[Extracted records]
-- Opening Marker --

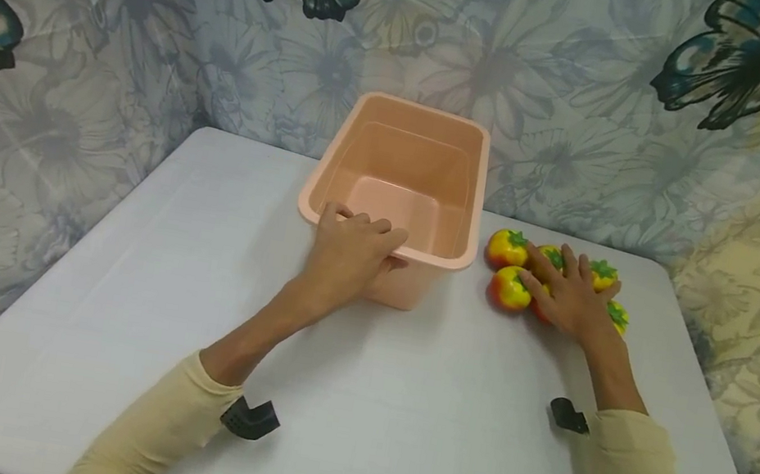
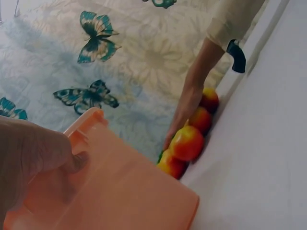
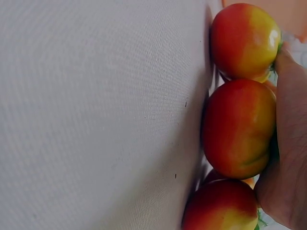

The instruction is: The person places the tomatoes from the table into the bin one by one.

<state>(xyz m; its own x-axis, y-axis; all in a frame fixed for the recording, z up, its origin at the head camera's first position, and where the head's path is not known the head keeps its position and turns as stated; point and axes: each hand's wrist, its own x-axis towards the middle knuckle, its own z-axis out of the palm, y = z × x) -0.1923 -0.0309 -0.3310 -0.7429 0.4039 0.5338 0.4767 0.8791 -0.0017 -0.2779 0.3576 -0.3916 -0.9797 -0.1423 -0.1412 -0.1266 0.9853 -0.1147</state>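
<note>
Both hands are at work, and I start with my right hand (image 1: 573, 297), which lies spread and flat over a cluster of toy tomatoes (image 1: 506, 249), fingers straight and fanned rather than curled round any single one. From the right wrist view the palm edge (image 3: 288, 143) presses against the red-and-yellow skins, so I am touching them, not yet gripping. Several fruits sit packed together, touching one another, at about three o'clock from the bin; I count at least five, though my hand hides part of the group.

My left hand (image 1: 350, 252) has its fingers hooked over the near rim of the peach plastic bin (image 1: 424, 194), thumb outside against the wall, steadying it. The left wrist view shows the same grip on the bin's edge (image 2: 79, 160). The bin stands upright, open and with nothing in it, toward twelve o'clock on the desk (image 1: 197, 258), just left of the tomatoes.

As I judge it, this is the very start of gathering the fruit: the bin is braced and the picking hand has only settled on the pile. The next move calls for closing my fingers round one tomato, probably the nearest at nine o'clock of the cluster, lifting it clear without rolling its neighbours off, and carrying it over the rim.
</note>
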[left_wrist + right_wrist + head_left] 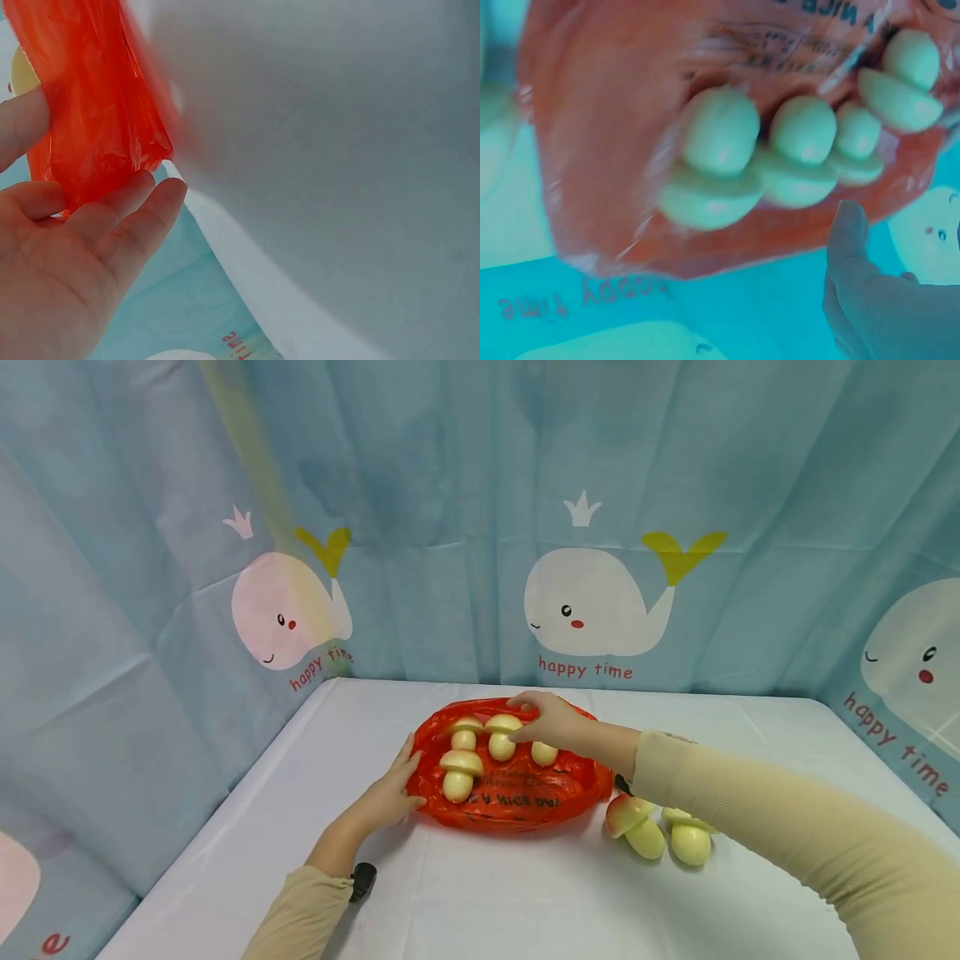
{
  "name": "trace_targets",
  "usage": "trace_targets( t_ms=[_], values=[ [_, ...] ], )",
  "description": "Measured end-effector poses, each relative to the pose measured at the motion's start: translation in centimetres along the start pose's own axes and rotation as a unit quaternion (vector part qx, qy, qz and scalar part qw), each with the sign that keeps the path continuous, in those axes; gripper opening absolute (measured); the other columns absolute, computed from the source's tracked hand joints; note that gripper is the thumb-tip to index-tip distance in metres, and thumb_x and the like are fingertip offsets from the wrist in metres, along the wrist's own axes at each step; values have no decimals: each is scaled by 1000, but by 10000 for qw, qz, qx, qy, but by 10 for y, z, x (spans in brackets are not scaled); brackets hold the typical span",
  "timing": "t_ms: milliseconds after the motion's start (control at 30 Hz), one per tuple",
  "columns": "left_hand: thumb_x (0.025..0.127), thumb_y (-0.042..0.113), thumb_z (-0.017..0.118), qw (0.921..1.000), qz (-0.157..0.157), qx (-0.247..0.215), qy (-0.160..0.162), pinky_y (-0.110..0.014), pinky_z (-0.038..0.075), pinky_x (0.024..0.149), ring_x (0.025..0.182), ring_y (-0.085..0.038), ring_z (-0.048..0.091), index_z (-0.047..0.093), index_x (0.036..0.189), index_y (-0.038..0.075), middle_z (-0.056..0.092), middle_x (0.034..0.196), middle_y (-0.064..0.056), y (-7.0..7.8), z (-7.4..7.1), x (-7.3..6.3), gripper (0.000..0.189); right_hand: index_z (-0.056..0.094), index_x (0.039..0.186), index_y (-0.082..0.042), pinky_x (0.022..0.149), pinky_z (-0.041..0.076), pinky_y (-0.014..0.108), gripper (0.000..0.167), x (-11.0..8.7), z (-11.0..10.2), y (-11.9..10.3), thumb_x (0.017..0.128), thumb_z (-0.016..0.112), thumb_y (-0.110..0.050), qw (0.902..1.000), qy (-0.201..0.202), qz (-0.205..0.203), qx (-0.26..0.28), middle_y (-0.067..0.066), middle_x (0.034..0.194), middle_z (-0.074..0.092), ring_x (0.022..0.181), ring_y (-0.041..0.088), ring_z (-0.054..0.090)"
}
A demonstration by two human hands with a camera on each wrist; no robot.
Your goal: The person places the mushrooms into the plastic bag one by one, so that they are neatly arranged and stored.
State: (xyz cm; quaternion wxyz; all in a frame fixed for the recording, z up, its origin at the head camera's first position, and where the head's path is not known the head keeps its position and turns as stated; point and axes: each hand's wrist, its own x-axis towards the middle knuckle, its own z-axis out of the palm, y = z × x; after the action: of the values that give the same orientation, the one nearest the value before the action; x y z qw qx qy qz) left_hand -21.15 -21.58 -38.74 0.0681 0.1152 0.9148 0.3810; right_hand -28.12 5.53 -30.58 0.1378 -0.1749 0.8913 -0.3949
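Observation:
A red plastic bag (pixel 517 810) lies spread on the table, its mouth wide. Inside it are several pale yellow toy mushrooms, among them a front-left mushroom (pixel 459 777) and a mushroom (pixel 721 131) largest in the right wrist view. My left hand (pixel 390 789) holds the bag's left edge between thumb and fingers; the left wrist view shows its thumb over the red film. Over the bag's far rim is my right hand (pixel 558 722), its thumb stretched toward the mushrooms. I see nothing held in it. Its other fingertips are partly hidden.
Right of the bag lie a red-capped mushroom (pixel 637 827) and a pale mushroom (pixel 690 839), the latter partly under the right sleeve (pixel 750 810). A white cloth covers the table (pixel 480 902). Blue whale-print curtains (pixel 450 527) stand behind and at the sides.

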Motion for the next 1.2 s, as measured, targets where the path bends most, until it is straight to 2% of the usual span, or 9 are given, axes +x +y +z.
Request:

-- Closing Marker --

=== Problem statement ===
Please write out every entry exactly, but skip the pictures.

=== Result for this exercise ===
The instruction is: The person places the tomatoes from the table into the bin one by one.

<state>(xyz m; its own x-axis, y-axis; all in a frame fixed for the recording, z up, its origin at the head camera's first position, and where the head's path is not known the head keeps its position and turns as stated; point and axes: each hand's wrist, its own x-axis towards the middle knuckle, its own z-axis out of the palm, y = z × x) -0.1923 -0.0309 -0.3310 -0.7429 0.4039 0.5338 0.4767 0.8791 -0.0017 -0.2779 0.3576 -0.3916 -0.9797 -0.1423 -0.1412 -0.1266 0.9853 -0.1147</state>
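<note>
Both hands are at work, and I start with my right hand (image 1: 573, 297), which lies spread and flat over a cluster of toy tomatoes (image 1: 506, 249), fingers straight and fanned rather than curled round any single one. From the right wrist view the palm edge (image 3: 288, 143) presses against the red-and-yellow skins, so I am touching them, not yet gripping. Several fruits sit packed together, touching one another, at about three o'clock from the bin; I count at least five, though my hand hides part of the group.

My left hand (image 1: 350, 252) has its fingers hooked over the near rim of the peach plastic bin (image 1: 424, 194), thumb outside against the wall, steadying it. The left wrist view shows the same grip on the bin's edge (image 2: 79, 160). The bin stands upright, open and with nothing in it, toward twelve o'clock on the desk (image 1: 197, 258), just left of the tomatoes.

As I judge it, this is the very start of gathering the fruit: the bin is braced and the picking hand has only settled on the pile. The next move calls for closing my fingers round one tomato, probably the nearest at nine o'clock of the cluster, lifting it clear without rolling its neighbours off, and carrying it over the rim.
</note>
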[left_wrist + right_wrist + head_left] 
{
  "name": "trace_targets",
  "usage": "trace_targets( t_ms=[_], values=[ [_, ...] ], )",
  "description": "Measured end-effector poses, each relative to the pose measured at the motion's start: translation in centimetres along the start pose's own axes and rotation as a unit quaternion (vector part qx, qy, qz and scalar part qw), each with the sign that keeps the path continuous, in those axes; gripper opening absolute (measured); the other columns absolute, computed from the source's tracked hand joints; note that gripper is the thumb-tip to index-tip distance in metres, and thumb_x and the like are fingertip offsets from the wrist in metres, along the wrist's own axes at each step; values have no decimals: each is scaled by 1000, but by 10000 for qw, qz, qx, qy, but by 10 for y, z, x (spans in brackets are not scaled); brackets hold the typical span",
  "timing": "t_ms: milliseconds after the motion's start (control at 30 Hz), one per tuple",
  "columns": "left_hand: thumb_x (0.025..0.127), thumb_y (-0.042..0.113), thumb_z (-0.017..0.118), qw (0.921..1.000), qz (-0.157..0.157), qx (-0.247..0.215), qy (-0.160..0.162), pinky_y (-0.110..0.014), pinky_z (-0.038..0.075), pinky_x (0.024..0.149), ring_x (0.025..0.182), ring_y (-0.085..0.038), ring_z (-0.048..0.091), index_z (-0.047..0.093), index_x (0.036..0.189), index_y (-0.038..0.075), middle_z (-0.056..0.092), middle_x (0.034..0.196), middle_y (-0.064..0.056), y (-7.0..7.8), z (-7.4..7.1), x (-7.3..6.3), gripper (0.000..0.189); right_hand: index_z (-0.056..0.094), index_x (0.039..0.186), index_y (-0.082..0.042), pinky_x (0.022..0.149), pinky_z (-0.041..0.076), pinky_y (-0.014..0.108), gripper (0.000..0.167), x (-11.0..8.7), z (-11.0..10.2), y (-11.9..10.3), thumb_x (0.017..0.128), thumb_z (-0.016..0.112), thumb_y (-0.110..0.050), qw (0.902..1.000), qy (-0.201..0.202), qz (-0.205..0.203), qx (-0.26..0.28), middle_y (-0.067..0.066), middle_x (0.034..0.194), middle_z (-0.074..0.092), ring_x (0.022..0.181), ring_y (-0.041..0.088), ring_z (-0.054..0.090)"
}
A demonstration by two human hands with a camera on each wrist; no robot.
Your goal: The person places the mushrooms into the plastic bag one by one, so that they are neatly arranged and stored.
State: (xyz cm; quaternion wxyz; all in a frame fixed for the recording, z up, its origin at the head camera's first position, and where the head's path is not known the head keeps its position and turns as stated; point and axes: each hand's wrist, its own x-axis towards the middle knuckle, its own z-axis out of the palm, y = z × x; after the action: of the values that give the same orientation, the one nearest the value before the action; x y z qw qx qy qz) left_hand -21.15 -21.58 -38.74 0.0681 0.1152 0.9148 0.3810; right_hand -28.12 5.53 -30.58 0.1378 -0.1749 0.8913 -0.3949
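Observation:
A red plastic bag (pixel 517 810) lies spread on the table, its mouth wide. Inside it are several pale yellow toy mushrooms, among them a front-left mushroom (pixel 459 777) and a mushroom (pixel 721 131) largest in the right wrist view. My left hand (pixel 390 789) holds the bag's left edge between thumb and fingers; the left wrist view shows its thumb over the red film. Over the bag's far rim is my right hand (pixel 558 722), its thumb stretched toward the mushrooms. I see nothing held in it. Its other fingertips are partly hidden.
Right of the bag lie a red-capped mushroom (pixel 637 827) and a pale mushroom (pixel 690 839), the latter partly under the right sleeve (pixel 750 810). A white cloth covers the table (pixel 480 902). Blue whale-print curtains (pixel 450 527) stand behind and at the sides.
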
Motion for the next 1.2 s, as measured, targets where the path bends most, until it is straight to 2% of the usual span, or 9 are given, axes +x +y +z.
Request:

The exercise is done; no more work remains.